Honestly, it's not difficult at ALL, for the car to step down the voltage to 12V for the outlets. Tesla just didn't bother. !6V is preferable for many things like starter motors and computer systems (if designed for it). The fact that Tesla couldn't bother stepping down the voltage for the outlets and towing connectors is upsetting.
 
The vcfront already steps down the voltage to 12V for car’s computers, so yes won’t be too difficult to do the same for aux outlets, probably would be slightly more costly.

Also correction to prior posts: when car is not asleep, all low voltage equipment on the car is lowered by the PCS (DC DC converter). And all cars have only one of these (there is no low lower converter present).
 
I am surprised to read that a 15.5 v input is a problem with inverters. Most "12V" batteries actually charge at about 14.5V, and needed to be equalized at 15 to 15.2V.

Cheap non-sine wave crappy inverters from China often have problems at any voltage, and cannot handle the nameplate watts. Cheap inverters usually run the fan always, even when there is no load.: wastes energy and poor engineering. Better inverters only run the fan when necessary.
 
I am surprised to read that a 15.5 v input is a problem with inverters. Most "12V" batteries actually charge at about 14.5V, and needed to be equalized at 15 to 15.2V.

Cheap non-sine wave crappy inverters from China often have problems at any voltage, and cannot handle the nameplate watts. Cheap inverters usually run the fan always, even when there is no load.: wastes energy and poor engineering. Better inverters only run the fan when necessary.
Sometime it is not stable because the overload voltage is close to 15.5V. But it is much better than those not working at all. It is very stable if charging your phone at same time due to additional drain lowering input voltage. 15.5V kills most of inverter.
 
Posts keep coming up reporting power incompatibilities with Tesla's 15.5v system are increasing. I seriously doubt any other car company will decide to re-engineer their cars around a similar voltage. Also, companies that make auto accessories could care less about making Tesla-oriented accessories.

Meanwhile, portable power solutions exist and are getting better and cheaper by the month. Competition by companies like Jackery, Anker, Bluetti, etc.. is heating up. You could spend $150-200 on an inverter that might be compatible with Tesla, or the same money for a device that you can use camping, in a car, or in your house when the power is out. With 12v, usb, and some with 110v outputs, those might be far more useful and trustworthy than gambling on an inverter that could fail. The only downside might be they would weigh several pounds more.
True. And you can charge a Jackery etc. from your cars energy using an inverter. That.can be useful in a power outage longer than about 12 hours/
 
Victron Phoenix inverters have an input voltage range of about 9.2 to 17 volts I believe. High quality inverters. I think that is what I will get to use with a Model Y.
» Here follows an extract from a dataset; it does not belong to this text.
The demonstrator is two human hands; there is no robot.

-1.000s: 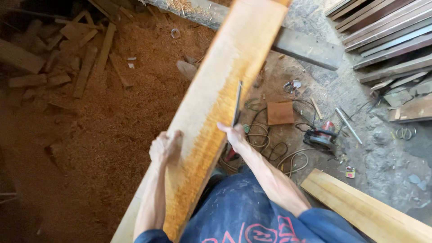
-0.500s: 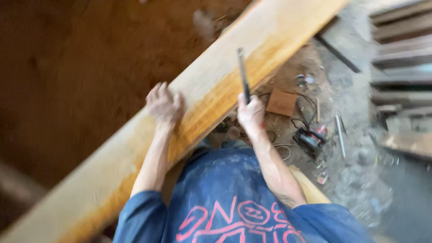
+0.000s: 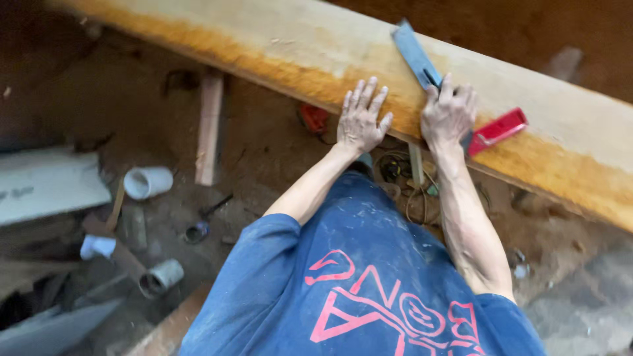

I measured 15.5 volts at the cigarette port of my Model Y. As pure speculation, I am guessing that means 4 cells in series (an unknown number in parallel), which suggests the voltage could go even higher (16.4 volts or even 16.8 volts). (The former corresponding to 4.1 volts per cell (90% charge I believe?)...) But on the other hand a lot of people seem to mention that 15.5 volt number so maybe Tesla has a way of keeping the charge state maintained so that the voltage is generally just 15.5 V. Does anyone have any thoughts or ideas about that?